OUR MISSION» making disciples of Jesus Christ for the transformation of the world.
OUR STRATEGY» going and finding those seeking God but not connected to the Church, and invite them to know God by following Jesus.
OUR MEASURE» Love^3: people are growing in their love of God, themselves and others. [It’s how we’ll know we’re achieving our mission]
What does this mean for you? Most importantly, you’re always welcome at First Methodist. We’re saving a seat for you. Wherever you’re at in your faith journey, you’ll always be accepted as part of the First Methodist family.
The History of FUMC Baton Rouge
First United Methodist Church of Baton Rouge was incorporated by legislative act on January 25, 1834. From an initial membership of about fifty in 1835, the church grew exponentially over the ensuing decades, aided in large part by the commitment and industry of its dedicated pastors.
Christianity, quite literally, flowed into Louisiana. Catholic missionaries who bore the sacred symbol of the cross of Jesus first entered this land aboard vessels plying the Mississippi River. In time, more and more missionaries descended the Mississippi, among them the “people called Methodists.” Shaped by a Wesleyan vision and powered by an evangelical fervor, ministers such as Learner Blackman, Tobias Gibson, and Elisha W. Bowman would carry the cross throughout what is now southern Louisiana, including one settlement destined to grow into a great city on the river – Baton Rouge. And it was from those who gathered around that first cross planted by Methodists in Baton Rouge that one of the city’s great churches, First United Methodist Church, also would grow.

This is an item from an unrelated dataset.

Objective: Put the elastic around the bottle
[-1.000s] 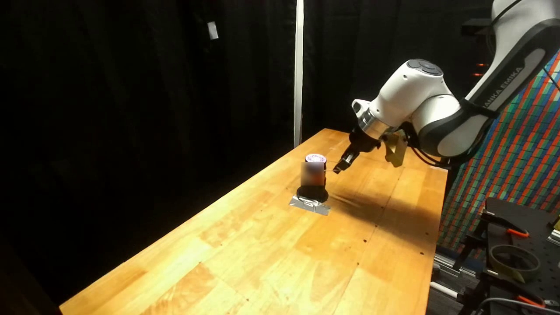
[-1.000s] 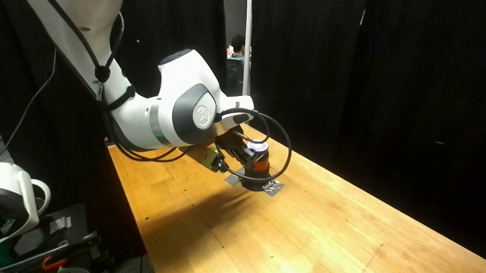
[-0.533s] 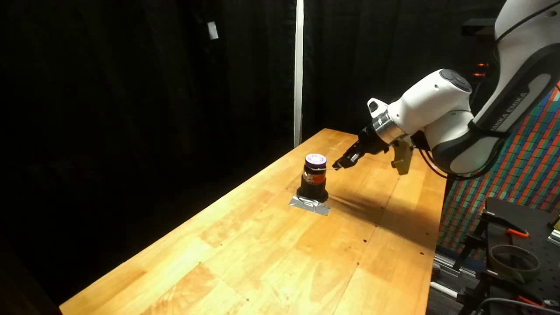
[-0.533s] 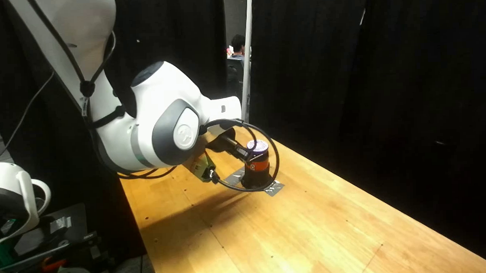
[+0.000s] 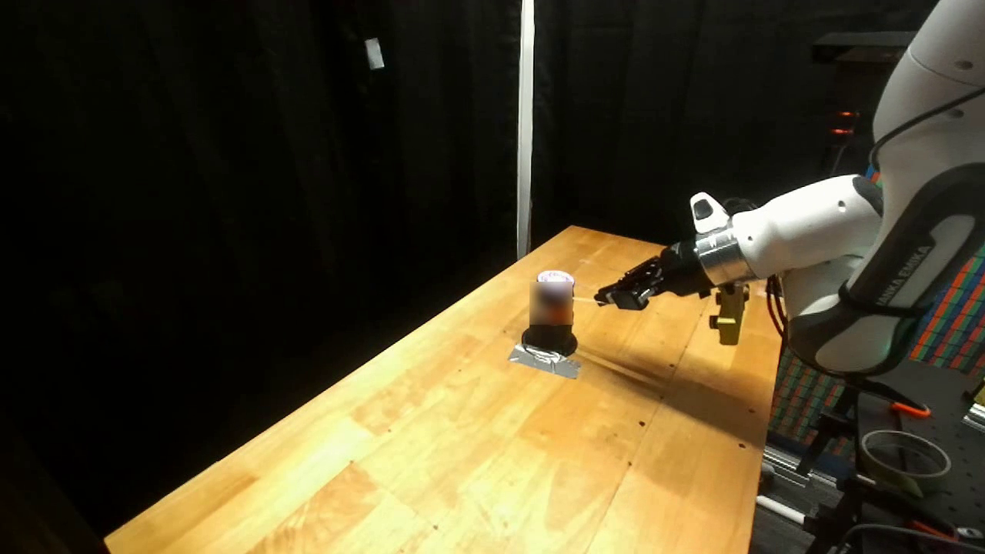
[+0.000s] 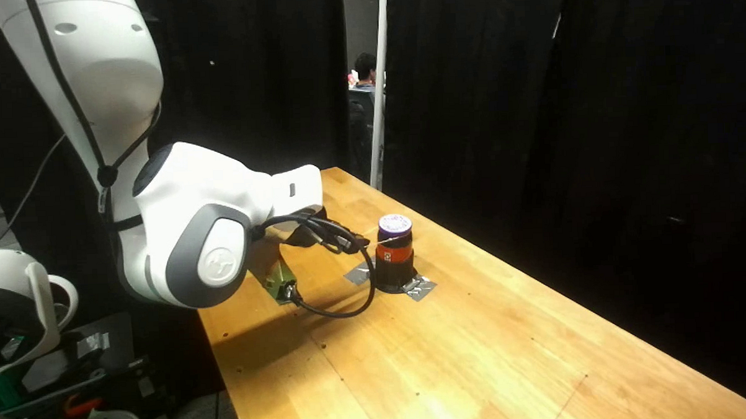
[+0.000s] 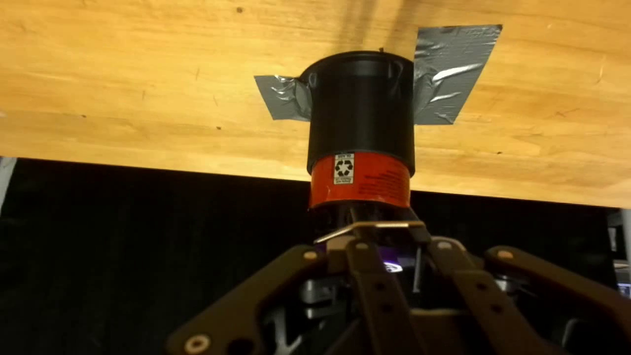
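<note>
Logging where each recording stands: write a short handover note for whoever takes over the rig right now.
Gripper: fingers partly apart, elastic stretched across their tips.
Bottle: upright in a black holder fixed to the table with grey tape.
Done: in an exterior view, the elastic appears looped around the bottle near its cap, though the far side is hidden.
Left: the loop's near end is on the fingertips; likely slip it off so it closes on the bottle.
</note>
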Controlling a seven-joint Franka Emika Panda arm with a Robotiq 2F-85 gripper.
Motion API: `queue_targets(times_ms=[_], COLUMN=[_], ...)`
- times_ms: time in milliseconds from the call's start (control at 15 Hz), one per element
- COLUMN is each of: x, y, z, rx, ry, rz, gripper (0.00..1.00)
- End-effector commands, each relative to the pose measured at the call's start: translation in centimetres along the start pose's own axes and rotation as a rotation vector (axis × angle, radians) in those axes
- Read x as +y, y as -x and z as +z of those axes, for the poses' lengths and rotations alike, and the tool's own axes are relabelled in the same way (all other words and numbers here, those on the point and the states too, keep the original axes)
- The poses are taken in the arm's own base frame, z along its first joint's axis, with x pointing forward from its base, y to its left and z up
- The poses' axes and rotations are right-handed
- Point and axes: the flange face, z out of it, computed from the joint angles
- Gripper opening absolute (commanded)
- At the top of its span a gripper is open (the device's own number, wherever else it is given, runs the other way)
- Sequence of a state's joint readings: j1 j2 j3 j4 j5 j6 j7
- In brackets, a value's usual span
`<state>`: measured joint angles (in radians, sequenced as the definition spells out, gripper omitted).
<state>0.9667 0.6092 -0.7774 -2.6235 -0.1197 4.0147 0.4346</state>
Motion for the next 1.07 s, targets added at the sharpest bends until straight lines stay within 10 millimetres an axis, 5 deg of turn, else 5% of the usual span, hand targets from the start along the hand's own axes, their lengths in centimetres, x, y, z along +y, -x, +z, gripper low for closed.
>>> queue_targets(times_ms=[0, 267, 333, 733, 933, 1000], x=[-1.0, -2.4, -3.4, -4.2, -2.4, -1.4], y=[2.1, 3.3, 1.9, 0.8, -0.5, -1.4], z=[-1.8, -2.8, -2.3, -3.1, -4.7, -5.0], rx=[0.103, 0.180, 0.182, 0.254, 0.223, 0.150], ry=[0.034, 0.087, 0.088, 0.149, 0.161, 0.168], rz=[-0.027, -0.041, -0.036, -0.040, -0.059, -0.083], gripper=[0.20, 0.20, 0.20, 0.20, 0.19, 0.45])
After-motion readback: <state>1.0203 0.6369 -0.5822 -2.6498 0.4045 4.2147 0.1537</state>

The History of the United Methodist Church
In 1729 England, a small group of Oxford University students were ridiculed as “Bible Bigots,” the “Holy Club” and “Methodists” because they spent so much time in methodical prayer and Bible reading. Led by John and Charles Wesley, the students held their ground against jeering students and went out to preach and pray with those considered to be the underbelly of English society.